We are considering options for introducing a requirement for openness and will make a decision in due course. The hon. Member for Southport felt that we were hesitating, and was concerned about possible evidence of Sir Humphreys in the Department. We are considering, not hesitating. It is important to get it right. Members have discussed the three options, but I will run through them quickly and mention a few relevant issues.
The first option is using what is in the existing Care Quality Commission registration requirement regulations. It is already mandatory for NHS trusts to report all serious patient safety incidents. We could also require organisations to demonstrate that they have met the openness requirement, which would not require new legislation. It makes sense to use existing means to detect and investigate trusts that are not as open as they should be. The counterargument is that that approach is not specific enough, and that the wording of the guidance would need to be made more explicit. We have seen many cases in which guidance has failed.
The second option involves introducing a new legal, statutory duty of openness explicit within the CQC regulations. That would send a clear signal about the importance of openness and provide patients and campaigners with a single clear duty that they could use to demand full disclosure. However, the Government want to create new legislation only when absolutely necessary, although when necessary, it should be done. We would need to ensure that any new legislation or new approach was not counter-productive. We want to make it easier for staff to come forward; we do not want new legislation to have unintended consequences.
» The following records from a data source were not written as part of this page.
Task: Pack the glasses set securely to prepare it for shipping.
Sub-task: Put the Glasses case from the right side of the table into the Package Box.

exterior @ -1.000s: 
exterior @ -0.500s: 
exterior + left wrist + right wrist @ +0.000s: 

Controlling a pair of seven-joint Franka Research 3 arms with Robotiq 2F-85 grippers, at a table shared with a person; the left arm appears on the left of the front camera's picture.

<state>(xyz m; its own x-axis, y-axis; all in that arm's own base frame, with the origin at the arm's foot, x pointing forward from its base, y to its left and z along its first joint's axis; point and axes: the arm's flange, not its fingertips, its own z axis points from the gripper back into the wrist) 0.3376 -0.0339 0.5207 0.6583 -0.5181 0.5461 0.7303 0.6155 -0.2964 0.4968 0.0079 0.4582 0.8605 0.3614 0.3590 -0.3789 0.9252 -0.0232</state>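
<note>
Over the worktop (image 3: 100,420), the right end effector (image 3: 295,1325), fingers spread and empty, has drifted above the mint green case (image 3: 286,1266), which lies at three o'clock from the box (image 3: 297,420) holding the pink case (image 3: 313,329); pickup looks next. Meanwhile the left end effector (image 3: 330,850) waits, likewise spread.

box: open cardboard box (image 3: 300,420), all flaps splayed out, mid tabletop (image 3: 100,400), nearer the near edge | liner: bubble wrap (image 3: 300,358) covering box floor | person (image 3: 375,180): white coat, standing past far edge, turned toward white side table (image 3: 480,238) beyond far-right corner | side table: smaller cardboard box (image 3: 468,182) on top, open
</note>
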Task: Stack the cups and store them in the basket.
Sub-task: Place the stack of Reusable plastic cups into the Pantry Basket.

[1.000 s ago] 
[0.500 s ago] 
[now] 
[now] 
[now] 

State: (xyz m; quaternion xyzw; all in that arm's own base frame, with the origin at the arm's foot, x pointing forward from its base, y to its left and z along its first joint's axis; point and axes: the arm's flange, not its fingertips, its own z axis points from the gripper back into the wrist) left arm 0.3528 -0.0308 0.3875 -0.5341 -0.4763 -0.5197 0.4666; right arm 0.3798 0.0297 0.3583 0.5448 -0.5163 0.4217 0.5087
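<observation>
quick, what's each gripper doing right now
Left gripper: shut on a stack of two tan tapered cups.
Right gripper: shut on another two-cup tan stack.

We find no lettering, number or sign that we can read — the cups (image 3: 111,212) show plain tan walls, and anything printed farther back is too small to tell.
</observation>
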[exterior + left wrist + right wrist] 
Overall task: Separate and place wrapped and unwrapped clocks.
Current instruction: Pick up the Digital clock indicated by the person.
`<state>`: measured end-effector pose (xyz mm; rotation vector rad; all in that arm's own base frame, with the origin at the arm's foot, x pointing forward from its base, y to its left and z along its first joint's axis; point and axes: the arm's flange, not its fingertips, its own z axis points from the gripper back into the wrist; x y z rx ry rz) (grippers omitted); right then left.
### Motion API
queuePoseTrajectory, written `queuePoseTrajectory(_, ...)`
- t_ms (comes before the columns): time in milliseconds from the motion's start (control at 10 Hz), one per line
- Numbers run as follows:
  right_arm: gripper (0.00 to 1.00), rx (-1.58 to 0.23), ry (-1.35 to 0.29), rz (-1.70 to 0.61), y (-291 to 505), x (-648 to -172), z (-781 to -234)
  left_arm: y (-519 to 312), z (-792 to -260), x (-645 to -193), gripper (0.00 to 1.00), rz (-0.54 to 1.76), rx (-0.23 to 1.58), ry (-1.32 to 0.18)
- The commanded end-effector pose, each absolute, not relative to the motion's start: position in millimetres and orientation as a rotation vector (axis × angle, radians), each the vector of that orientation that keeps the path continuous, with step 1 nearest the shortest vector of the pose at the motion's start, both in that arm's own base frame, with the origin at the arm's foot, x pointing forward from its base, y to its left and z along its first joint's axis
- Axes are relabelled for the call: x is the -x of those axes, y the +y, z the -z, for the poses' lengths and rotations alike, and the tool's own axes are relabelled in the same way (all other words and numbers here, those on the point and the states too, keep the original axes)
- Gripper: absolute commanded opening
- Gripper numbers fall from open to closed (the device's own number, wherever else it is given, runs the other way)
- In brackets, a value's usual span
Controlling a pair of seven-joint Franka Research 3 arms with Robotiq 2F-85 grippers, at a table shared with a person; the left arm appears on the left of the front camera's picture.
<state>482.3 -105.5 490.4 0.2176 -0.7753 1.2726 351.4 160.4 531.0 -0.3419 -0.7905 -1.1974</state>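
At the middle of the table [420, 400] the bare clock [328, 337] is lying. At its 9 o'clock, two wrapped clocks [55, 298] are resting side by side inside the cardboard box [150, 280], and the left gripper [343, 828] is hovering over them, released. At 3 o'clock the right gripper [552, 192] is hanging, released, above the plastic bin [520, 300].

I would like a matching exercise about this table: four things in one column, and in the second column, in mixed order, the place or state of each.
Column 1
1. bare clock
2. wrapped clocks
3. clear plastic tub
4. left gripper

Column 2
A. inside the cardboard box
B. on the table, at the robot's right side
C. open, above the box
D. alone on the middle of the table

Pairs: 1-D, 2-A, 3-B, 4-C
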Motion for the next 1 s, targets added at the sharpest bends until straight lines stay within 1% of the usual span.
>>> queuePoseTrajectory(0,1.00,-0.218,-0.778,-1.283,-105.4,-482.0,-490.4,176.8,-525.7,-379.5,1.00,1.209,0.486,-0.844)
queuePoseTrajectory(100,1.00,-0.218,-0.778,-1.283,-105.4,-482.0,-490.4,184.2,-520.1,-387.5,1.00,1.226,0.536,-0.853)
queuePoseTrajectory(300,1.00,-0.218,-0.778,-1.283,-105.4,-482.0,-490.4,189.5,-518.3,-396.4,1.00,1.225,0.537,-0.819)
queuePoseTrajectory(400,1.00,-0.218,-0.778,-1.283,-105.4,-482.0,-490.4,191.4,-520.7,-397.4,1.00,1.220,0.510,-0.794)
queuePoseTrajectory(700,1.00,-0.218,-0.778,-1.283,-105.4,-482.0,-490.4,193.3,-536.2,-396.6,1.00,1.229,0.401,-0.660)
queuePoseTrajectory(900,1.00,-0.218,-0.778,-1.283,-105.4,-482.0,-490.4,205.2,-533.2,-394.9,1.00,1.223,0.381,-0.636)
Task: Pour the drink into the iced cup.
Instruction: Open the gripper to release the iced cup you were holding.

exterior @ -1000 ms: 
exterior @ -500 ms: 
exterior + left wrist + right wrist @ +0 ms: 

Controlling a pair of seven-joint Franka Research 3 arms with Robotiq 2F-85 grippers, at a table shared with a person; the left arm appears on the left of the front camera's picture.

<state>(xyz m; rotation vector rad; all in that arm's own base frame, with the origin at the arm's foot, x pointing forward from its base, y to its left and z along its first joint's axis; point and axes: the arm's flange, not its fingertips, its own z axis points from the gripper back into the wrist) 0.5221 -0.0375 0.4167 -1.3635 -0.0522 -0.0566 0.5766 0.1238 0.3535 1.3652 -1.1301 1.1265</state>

The third option involves incorporating an openness requirement into the new NHS contractual, performance and commissioning processes, to which the hon. Members for Leicester West and for Southport referred. It certainly appears possible to pursue openness through the new commissioning arrangements. For instance, it could be written into standard NHS commissioning board requirements that providers commit to being open. The hon. Member for Leicester West asked whether the NHS commissioning board would have time to take a role on patient safety. In many ways, safety underpins all commissioning decisions. Any decision on any service commissioned should have safety wrapped around it. That is fundamental.
As with any complex matter, each of the options has its pros and cons. It is imperative that a decision on the issue is not rushed. I reassure the hon. Lady that campaigners and organisations have good access to officials within the Department, and I am sure that all their views will have been taken into account when a decision is made, because we are aware of the importance of getting it right. It is terrible to think that the first duty of the NHS is to do no harm. Safety wraps around everything that we do.
The hon. Lady also mentioned the decision to abolish strategic health authorities. I understand that SHAs are the performance managers of trusts, yet that did not help in Staffordshire. In many ways, bringing commissioning decisions closer to the patient within general practice will mean that decisions about care and its consequences rest where they should.